> **Your goal**: Verbatim, and with nothing else, reproduce the data below from its first line through the line containing "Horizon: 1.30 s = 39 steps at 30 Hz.".

======== Input data

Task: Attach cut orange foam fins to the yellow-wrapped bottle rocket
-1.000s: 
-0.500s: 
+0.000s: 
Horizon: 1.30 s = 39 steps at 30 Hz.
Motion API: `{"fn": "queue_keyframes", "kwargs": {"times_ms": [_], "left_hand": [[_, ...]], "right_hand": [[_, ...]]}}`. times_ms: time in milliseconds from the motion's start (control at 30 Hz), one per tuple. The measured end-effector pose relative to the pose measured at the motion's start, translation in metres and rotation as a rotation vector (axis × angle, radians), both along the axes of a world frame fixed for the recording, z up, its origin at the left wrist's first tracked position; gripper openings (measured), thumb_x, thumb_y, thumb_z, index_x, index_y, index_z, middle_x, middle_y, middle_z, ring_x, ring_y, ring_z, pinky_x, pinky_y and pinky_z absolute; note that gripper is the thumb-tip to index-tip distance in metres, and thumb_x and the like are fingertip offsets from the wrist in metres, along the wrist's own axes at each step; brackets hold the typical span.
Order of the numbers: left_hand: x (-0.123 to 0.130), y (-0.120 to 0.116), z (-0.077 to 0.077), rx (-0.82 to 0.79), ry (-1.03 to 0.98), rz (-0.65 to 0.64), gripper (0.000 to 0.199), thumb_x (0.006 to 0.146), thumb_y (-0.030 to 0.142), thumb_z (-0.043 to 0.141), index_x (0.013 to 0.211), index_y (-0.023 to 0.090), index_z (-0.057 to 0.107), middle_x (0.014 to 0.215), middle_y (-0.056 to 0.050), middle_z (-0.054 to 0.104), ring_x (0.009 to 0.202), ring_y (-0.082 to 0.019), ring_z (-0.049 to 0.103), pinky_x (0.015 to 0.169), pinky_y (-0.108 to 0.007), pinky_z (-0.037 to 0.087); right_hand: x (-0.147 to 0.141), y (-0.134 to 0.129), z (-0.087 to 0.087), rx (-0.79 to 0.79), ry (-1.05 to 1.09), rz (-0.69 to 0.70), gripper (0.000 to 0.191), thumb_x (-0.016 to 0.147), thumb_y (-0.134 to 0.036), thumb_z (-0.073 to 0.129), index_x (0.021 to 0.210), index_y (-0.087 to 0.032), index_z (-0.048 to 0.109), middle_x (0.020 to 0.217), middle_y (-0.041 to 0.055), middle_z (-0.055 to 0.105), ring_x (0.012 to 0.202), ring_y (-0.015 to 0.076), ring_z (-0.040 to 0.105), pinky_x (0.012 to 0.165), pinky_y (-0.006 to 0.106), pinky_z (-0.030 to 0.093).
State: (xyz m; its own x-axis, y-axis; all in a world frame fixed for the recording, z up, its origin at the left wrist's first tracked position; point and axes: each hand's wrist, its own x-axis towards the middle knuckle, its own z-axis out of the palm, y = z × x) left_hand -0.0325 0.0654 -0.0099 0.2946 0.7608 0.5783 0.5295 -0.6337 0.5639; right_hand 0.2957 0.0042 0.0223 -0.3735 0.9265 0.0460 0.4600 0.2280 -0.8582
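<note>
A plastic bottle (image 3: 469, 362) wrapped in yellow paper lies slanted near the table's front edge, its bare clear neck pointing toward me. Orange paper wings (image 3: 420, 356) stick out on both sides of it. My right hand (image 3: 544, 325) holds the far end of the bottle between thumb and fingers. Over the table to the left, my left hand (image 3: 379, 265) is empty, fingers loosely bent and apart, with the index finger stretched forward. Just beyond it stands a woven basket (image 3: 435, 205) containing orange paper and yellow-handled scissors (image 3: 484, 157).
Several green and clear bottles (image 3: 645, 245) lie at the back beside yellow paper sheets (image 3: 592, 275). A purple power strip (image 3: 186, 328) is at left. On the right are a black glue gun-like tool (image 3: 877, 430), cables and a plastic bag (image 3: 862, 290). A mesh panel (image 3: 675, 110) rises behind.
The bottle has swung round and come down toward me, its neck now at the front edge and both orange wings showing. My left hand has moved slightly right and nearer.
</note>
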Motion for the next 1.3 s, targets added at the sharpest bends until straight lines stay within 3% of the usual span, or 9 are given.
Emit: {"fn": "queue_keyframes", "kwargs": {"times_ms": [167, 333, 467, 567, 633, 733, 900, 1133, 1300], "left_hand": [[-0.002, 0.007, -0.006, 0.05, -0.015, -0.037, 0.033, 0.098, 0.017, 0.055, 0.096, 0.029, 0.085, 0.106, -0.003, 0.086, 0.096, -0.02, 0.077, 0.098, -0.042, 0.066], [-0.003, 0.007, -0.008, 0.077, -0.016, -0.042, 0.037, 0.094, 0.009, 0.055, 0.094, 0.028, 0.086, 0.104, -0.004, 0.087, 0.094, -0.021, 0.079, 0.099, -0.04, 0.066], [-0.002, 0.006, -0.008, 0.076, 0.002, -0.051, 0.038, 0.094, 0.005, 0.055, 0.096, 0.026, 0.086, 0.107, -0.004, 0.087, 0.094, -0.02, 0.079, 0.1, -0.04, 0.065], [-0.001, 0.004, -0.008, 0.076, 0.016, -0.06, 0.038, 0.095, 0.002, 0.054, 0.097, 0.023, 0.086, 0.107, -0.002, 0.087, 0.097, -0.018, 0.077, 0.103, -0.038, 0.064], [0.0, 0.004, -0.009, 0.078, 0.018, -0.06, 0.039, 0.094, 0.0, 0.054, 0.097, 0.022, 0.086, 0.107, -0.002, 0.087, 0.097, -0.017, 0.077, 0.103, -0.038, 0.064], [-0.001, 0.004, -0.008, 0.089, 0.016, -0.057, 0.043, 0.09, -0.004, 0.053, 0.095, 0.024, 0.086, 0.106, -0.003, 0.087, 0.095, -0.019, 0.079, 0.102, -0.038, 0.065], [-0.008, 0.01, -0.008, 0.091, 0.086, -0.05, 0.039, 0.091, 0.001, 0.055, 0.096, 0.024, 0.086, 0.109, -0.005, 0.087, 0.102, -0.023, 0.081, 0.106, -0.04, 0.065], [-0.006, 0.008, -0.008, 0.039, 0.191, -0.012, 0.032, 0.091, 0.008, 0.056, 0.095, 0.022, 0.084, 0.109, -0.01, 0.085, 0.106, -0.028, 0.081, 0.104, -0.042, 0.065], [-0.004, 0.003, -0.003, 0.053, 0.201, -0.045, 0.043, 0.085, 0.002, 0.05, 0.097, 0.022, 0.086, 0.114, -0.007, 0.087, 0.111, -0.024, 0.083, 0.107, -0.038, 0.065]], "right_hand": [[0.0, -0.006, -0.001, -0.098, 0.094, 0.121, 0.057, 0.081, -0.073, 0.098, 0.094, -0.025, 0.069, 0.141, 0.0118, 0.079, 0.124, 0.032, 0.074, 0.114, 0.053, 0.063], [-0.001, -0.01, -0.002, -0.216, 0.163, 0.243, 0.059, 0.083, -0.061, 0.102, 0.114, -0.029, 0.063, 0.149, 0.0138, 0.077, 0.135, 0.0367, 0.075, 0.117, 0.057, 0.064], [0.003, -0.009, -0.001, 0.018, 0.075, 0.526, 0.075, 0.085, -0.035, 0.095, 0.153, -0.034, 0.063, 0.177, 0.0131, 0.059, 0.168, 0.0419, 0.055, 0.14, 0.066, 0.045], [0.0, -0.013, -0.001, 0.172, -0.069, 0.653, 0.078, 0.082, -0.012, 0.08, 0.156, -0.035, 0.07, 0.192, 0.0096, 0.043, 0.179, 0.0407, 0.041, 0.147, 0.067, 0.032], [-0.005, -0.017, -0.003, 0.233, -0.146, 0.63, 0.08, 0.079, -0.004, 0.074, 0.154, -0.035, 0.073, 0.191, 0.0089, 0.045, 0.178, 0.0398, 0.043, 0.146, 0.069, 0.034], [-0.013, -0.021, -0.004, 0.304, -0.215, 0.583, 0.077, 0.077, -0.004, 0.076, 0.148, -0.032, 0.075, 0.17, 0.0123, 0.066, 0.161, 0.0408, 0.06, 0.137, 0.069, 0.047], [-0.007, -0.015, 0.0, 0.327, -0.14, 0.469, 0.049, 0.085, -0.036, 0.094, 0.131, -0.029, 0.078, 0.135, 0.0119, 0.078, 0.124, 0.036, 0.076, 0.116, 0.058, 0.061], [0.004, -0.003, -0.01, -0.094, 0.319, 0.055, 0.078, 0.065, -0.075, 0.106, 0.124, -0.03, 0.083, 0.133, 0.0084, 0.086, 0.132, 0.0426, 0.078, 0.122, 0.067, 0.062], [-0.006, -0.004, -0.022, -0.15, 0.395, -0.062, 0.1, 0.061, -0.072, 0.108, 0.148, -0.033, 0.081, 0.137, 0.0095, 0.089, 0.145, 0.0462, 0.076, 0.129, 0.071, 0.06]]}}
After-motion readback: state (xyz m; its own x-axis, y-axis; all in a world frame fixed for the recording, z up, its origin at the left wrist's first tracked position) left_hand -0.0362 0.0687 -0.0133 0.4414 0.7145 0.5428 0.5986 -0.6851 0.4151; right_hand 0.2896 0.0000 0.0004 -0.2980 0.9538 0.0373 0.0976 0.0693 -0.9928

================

> **Task response**:
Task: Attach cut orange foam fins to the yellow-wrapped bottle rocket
-1.000s: 
-0.500s: 
+0.000s: 
Horizon: 1.30 s = 39 steps at 30 Hz.

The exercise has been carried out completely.